── Dataset excerpt

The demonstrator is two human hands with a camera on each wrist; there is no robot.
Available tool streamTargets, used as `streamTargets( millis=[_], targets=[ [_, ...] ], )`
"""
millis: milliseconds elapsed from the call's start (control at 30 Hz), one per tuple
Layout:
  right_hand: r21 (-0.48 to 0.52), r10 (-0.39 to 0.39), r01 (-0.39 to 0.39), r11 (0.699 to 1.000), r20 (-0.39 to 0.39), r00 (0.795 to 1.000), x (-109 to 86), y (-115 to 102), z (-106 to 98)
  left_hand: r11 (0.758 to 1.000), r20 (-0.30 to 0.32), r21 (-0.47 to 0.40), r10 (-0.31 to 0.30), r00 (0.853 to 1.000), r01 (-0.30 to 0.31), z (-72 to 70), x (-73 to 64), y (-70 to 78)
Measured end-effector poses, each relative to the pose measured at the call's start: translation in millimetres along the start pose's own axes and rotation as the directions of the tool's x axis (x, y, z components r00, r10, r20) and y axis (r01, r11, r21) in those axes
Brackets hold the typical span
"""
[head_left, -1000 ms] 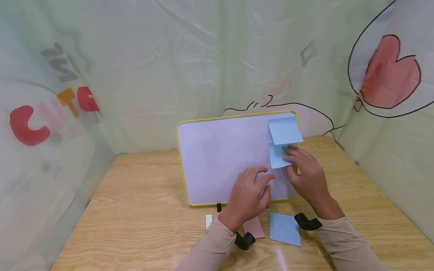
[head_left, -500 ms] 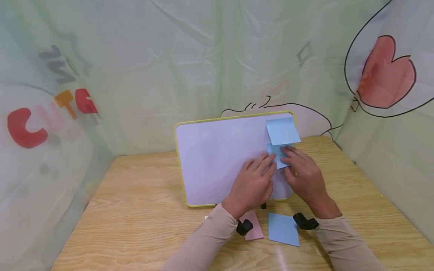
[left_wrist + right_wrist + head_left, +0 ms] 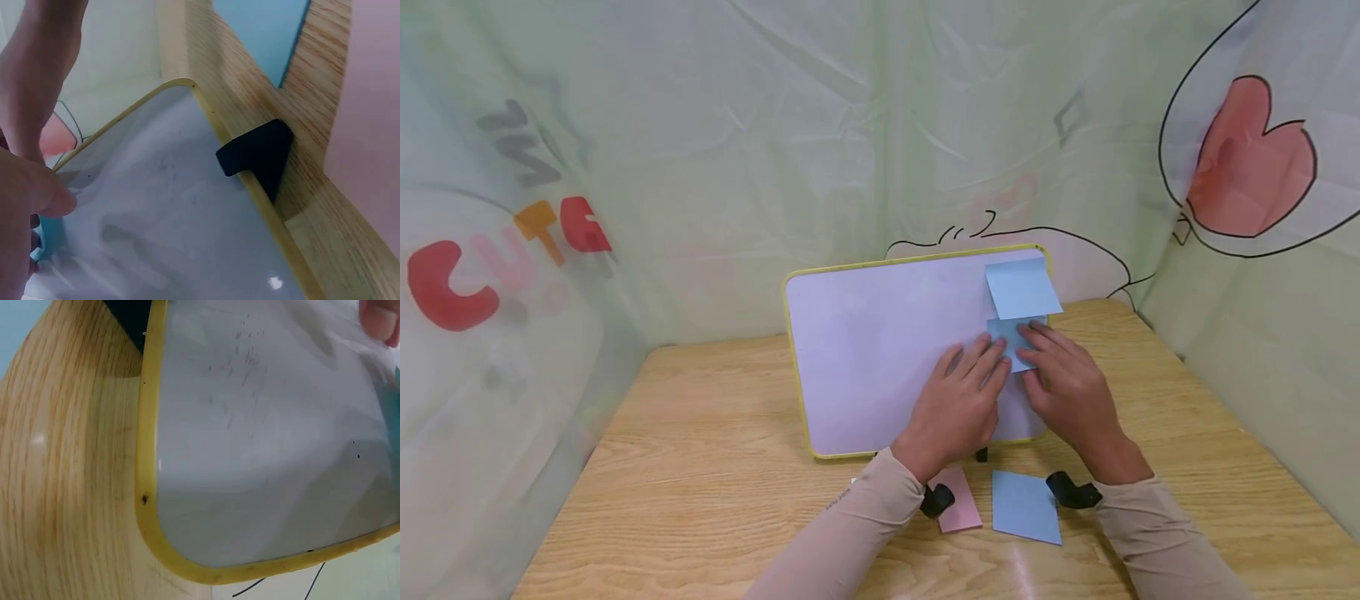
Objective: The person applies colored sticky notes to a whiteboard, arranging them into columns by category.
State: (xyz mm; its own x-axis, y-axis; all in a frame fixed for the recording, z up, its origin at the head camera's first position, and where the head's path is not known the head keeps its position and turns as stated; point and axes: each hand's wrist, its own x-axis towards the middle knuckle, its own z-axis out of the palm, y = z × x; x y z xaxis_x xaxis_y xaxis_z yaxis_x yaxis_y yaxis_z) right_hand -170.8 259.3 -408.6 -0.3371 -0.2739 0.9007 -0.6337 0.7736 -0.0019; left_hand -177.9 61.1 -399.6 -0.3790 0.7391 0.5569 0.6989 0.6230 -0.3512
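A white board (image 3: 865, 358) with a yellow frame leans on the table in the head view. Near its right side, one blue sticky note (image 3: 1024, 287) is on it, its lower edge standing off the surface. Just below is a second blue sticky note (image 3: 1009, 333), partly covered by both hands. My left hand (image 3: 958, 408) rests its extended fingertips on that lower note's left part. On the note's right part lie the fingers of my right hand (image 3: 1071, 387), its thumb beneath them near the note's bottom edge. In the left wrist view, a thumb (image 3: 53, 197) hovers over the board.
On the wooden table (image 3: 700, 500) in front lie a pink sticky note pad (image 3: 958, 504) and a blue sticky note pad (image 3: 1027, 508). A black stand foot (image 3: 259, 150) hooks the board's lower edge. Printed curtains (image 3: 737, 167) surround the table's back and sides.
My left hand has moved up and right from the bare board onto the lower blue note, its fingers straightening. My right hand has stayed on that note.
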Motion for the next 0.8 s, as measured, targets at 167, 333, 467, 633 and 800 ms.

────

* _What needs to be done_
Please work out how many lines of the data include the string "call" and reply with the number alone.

* _Result_
2